Com’è cambiato il ciclismo rispetto a 15/20 anni fa?

“Radicalmente. E’ cambiato tutto. Quello di oggi è un ciclismo meno spontaneo, è tutto calcolato e misurato con i watt e questo secondo me addormenta un po’ la corsa. Bisognerebbe togliere i misuratori di potenza in corsa se vogliamo avere già spettacolo e quindi lasciare agire di più l’istinto. Oggi il livello è più alto ma non perché si va più forte rispetto ad anni fa, ma in relazione al fatto che ci sono più corridori forti. Con la tecnologia di oggi è più facile far migliorare un corridore già da giovane. Ci sono ragazzi come Evenepoel o Ayuso che riescono a fare grandi cose già nei primi anni e questo è dovuto anche al fatto di poter studiare in modo più metodico il corridore e farlo crescere.” 

C’è un corridore in gruppo che ti somiglia?

“No, assolutamente.
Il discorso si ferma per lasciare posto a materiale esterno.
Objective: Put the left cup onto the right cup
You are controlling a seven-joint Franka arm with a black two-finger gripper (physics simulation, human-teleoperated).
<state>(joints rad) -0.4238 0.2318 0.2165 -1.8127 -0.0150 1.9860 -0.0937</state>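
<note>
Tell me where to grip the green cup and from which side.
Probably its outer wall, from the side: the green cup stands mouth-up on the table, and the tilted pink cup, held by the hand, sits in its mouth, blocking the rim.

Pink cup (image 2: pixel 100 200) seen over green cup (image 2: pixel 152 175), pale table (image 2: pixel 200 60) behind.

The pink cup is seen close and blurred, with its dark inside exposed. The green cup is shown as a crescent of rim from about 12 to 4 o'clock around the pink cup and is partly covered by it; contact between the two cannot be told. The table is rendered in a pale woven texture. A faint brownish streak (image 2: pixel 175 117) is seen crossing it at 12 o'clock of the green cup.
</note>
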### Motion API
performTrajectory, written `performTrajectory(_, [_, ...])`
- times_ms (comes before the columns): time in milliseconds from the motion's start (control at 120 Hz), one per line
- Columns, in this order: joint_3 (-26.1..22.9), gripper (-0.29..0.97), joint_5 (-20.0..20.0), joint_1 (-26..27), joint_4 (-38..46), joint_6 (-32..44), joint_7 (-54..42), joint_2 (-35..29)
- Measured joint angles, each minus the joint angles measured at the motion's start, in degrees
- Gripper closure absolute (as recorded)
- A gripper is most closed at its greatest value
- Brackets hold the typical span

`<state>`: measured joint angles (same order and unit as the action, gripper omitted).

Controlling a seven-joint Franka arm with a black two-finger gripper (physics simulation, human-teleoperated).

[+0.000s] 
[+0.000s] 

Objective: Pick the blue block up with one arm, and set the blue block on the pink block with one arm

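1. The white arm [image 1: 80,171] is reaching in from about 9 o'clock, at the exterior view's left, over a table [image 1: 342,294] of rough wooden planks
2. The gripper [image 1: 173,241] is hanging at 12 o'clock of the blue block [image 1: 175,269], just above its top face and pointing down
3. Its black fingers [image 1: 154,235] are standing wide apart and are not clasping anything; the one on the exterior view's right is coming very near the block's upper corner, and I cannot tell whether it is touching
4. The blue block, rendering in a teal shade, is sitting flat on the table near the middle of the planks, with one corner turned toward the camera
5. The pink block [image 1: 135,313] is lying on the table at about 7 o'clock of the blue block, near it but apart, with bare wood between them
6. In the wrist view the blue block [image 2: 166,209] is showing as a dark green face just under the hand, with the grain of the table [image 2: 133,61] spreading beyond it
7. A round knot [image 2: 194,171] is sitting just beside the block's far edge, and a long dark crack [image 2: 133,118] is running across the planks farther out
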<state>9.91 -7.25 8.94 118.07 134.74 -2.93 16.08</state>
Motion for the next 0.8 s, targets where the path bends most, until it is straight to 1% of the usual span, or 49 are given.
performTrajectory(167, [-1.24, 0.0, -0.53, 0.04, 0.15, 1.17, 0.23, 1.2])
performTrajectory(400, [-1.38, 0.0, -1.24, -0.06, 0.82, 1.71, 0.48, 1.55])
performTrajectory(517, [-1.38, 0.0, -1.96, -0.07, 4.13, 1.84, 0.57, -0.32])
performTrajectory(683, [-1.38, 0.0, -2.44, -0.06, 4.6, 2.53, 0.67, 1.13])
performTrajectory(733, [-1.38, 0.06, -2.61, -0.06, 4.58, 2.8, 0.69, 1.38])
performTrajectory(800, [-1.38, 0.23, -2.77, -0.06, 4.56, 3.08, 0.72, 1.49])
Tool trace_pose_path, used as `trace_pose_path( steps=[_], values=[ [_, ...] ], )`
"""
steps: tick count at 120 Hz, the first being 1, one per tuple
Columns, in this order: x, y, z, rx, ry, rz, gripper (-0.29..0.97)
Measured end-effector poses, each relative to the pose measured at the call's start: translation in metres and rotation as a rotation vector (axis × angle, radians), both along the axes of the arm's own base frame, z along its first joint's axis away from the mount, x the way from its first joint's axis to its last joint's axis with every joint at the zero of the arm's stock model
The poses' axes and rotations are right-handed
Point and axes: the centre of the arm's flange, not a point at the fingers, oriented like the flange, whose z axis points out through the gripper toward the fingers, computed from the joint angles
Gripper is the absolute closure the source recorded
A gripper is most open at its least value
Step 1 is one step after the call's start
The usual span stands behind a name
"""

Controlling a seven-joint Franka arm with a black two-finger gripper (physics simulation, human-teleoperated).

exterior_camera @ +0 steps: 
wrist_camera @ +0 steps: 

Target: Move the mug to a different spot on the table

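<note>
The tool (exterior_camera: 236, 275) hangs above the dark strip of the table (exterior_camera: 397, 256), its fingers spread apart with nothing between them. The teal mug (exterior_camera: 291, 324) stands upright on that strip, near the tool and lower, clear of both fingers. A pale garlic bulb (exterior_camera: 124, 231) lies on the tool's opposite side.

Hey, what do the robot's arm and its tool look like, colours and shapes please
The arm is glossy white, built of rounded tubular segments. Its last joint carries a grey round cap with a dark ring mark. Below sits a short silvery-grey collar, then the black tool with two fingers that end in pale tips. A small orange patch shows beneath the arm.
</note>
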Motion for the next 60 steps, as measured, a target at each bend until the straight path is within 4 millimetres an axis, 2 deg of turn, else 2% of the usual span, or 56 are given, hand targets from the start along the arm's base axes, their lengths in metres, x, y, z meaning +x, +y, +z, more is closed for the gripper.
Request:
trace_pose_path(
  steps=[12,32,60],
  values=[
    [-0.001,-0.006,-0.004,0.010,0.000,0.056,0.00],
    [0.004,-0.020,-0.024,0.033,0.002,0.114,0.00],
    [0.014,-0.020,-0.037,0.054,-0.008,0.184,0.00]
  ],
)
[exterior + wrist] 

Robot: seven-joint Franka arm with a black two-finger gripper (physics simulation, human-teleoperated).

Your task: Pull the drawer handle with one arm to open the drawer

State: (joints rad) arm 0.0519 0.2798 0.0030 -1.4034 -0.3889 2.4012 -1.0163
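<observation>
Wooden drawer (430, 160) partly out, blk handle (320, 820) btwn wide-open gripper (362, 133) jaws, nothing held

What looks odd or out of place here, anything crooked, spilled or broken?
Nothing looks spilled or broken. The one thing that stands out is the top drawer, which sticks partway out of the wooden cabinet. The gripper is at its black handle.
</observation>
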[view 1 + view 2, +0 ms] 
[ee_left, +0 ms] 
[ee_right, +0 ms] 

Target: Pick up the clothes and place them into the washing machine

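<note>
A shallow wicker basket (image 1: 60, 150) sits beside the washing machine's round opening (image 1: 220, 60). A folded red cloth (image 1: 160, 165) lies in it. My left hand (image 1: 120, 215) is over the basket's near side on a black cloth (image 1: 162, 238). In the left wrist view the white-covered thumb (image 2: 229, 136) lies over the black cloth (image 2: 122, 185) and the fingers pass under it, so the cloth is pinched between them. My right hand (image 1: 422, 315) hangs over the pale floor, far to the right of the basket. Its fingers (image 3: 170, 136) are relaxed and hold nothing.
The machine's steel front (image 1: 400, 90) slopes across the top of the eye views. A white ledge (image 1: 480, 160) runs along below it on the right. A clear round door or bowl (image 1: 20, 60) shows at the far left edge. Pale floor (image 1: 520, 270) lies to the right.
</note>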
Come caratteristiche Julian Alaphilippe, ma è nettamente più forte di me.” 

Com’è messo il movimento ciclistico italiano?

“Se andiamo ad analizzare le corse di un giorno è stato dimostrando che non siamo secondi quasi a nessuno e quindi stiamo abbastanza bene. Se invece guardiamo i Grandi Giri siamo un po’ in carenza di corridori, ma secondo me è solo questione di aver pazienza. Mi piace molto Andrea Bagioli, ha dimostrato di andar forte anche all’ultima Vuelta, ma è ancora giovane.” 

Juan Ayuso può diventare secondo te l’alter ego di Tadej Pogacar? 

“Non lo so, è ancora presto per dirlo. Vedremo tra qualche anno.” 

Abbiamo visto Nibali tornare al successo dopo più di due anni. Può puntare ad un podio in un Grande Giro? 

“Vincenzo ha fatto la storia del ciclismo italiano e non solo. Poter lottare per il podio in un Grande Giro la vedo tosta soprattutto per i tempi di recupero: alla sua età recuperi in maniera totalmente differente rispetto ad un ragazzo di vent’anni, ma può provarci. Al Giro di Sicilia è andato molto forte e sono felice che sia tornato a vincere nella sua terra. Il prossimo anno poi cambierà squadra, torna in una formazione dove ha vinto tanto e credo che sia importante per lui cambiare aria, senza nulla togliere alla Trek-Segafredo che in questi anni ha fatto un grande lavoro.” 

Sonny Colbrelli ha trionfato nel velodromo più importante al mondo, quello di Roubaix. Un successo che all’Italia mancava dal 1999 quando a vincere fu Andrea Tafi… 

“Il modo in cui ha corso Sonny è stato esemplare. La Parigi-Roubaix di Colbrelli è stata l’università del ciclismo. Sfortunato invece Gianni Moscon, avrebbe fatto anche lui qualcosa di straordinario, ma da quando ha cambiato la bici in seguito alla foratura non la guidava più come prima e il posteriore gli partiva molto di più. Magari è stata solo una mia impressione…”.